WORK ITEM:
Restrict the output to the lines below starting at the one that contains "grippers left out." and ending at the one that contains "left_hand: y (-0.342", and restate them word for word, both ends included.

** SUPPLIED INFORMATION follows **

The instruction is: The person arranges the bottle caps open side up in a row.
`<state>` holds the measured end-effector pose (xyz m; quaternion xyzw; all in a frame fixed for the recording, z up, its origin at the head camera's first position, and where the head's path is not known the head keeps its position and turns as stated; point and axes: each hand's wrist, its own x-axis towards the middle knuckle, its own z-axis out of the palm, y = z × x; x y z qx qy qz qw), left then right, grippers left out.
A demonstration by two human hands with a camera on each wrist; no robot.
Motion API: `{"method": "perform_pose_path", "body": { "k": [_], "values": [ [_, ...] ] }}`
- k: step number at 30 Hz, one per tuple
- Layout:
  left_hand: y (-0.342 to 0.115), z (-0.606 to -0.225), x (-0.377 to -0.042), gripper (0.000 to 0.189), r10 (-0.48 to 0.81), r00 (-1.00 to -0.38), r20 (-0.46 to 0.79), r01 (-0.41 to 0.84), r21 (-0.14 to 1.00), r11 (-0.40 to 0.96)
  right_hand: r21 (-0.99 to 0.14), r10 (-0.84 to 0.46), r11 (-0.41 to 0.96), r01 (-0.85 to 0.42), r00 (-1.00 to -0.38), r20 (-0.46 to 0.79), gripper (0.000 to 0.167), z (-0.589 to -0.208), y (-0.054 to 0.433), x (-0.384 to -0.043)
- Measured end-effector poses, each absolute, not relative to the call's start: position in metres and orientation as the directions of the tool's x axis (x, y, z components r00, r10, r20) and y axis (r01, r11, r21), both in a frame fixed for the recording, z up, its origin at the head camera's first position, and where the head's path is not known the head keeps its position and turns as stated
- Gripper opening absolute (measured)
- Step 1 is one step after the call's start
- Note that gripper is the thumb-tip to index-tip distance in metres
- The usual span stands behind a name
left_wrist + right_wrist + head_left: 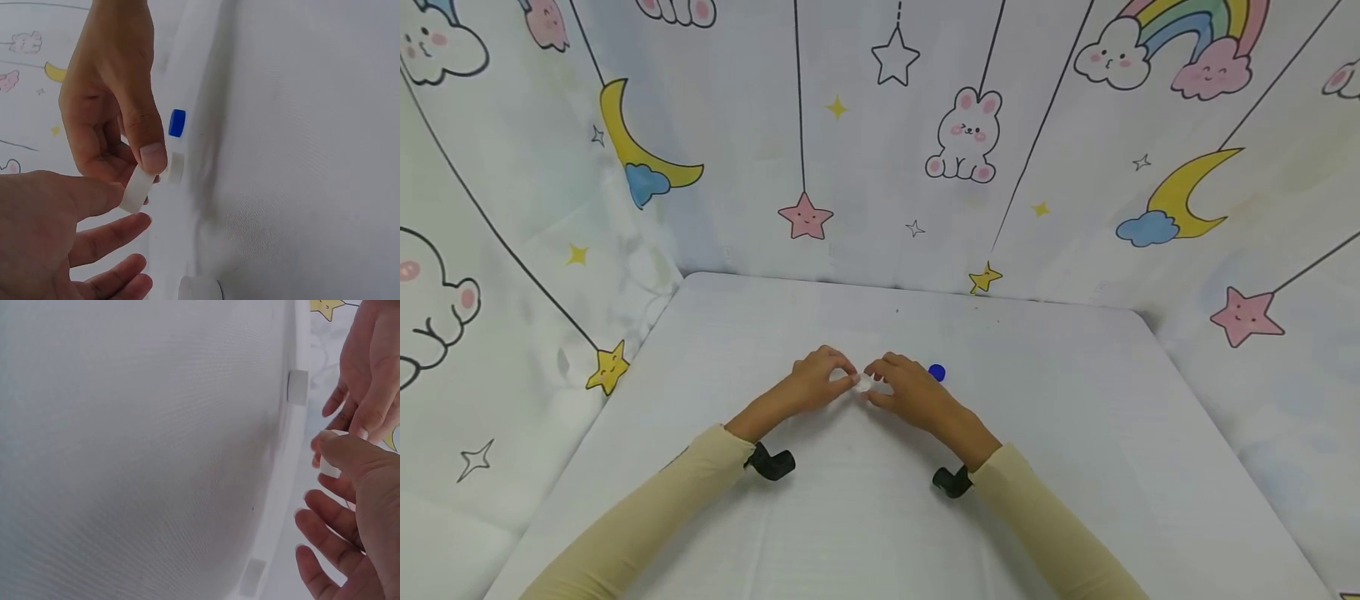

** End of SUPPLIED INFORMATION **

EXPECTED ANSWER:
`<state>` holds the measured end-effector pose (xyz m; quaternion xyzw; all in a frame fixed for the recording, z up, its origin at the head camera's first position, and where the head's path is not known the head keeps its position and turns as stated; point and axes: each hand's wrist, its own x-axis towards the middle knuckle, its own z-axis out of the palm, y = z × x; x y z qx qy qz qw), left then right, grippers left out.
A demonstration by two human hands with a camera on each wrist; no robot.
Motion API: `{"method": "perform_pose_path", "body": { "k": [_], "values": [ [_, ...] ] }}`
- k: step number at 30 Hz, one per tuple
- Layout:
  left_hand: y (-0.342 to 0.115), z (-0.606 to -0.225), x (-0.377 to -0.042), gripper (0.000 to 0.189), r10 (-0.48 to 0.81), r00 (-1.00 to -0.38), r20 (-0.46 to 0.79), r01 (-0.41 to 0.84), r21 (-0.14 to 1.00), r11 (-0.40 to 0.96)

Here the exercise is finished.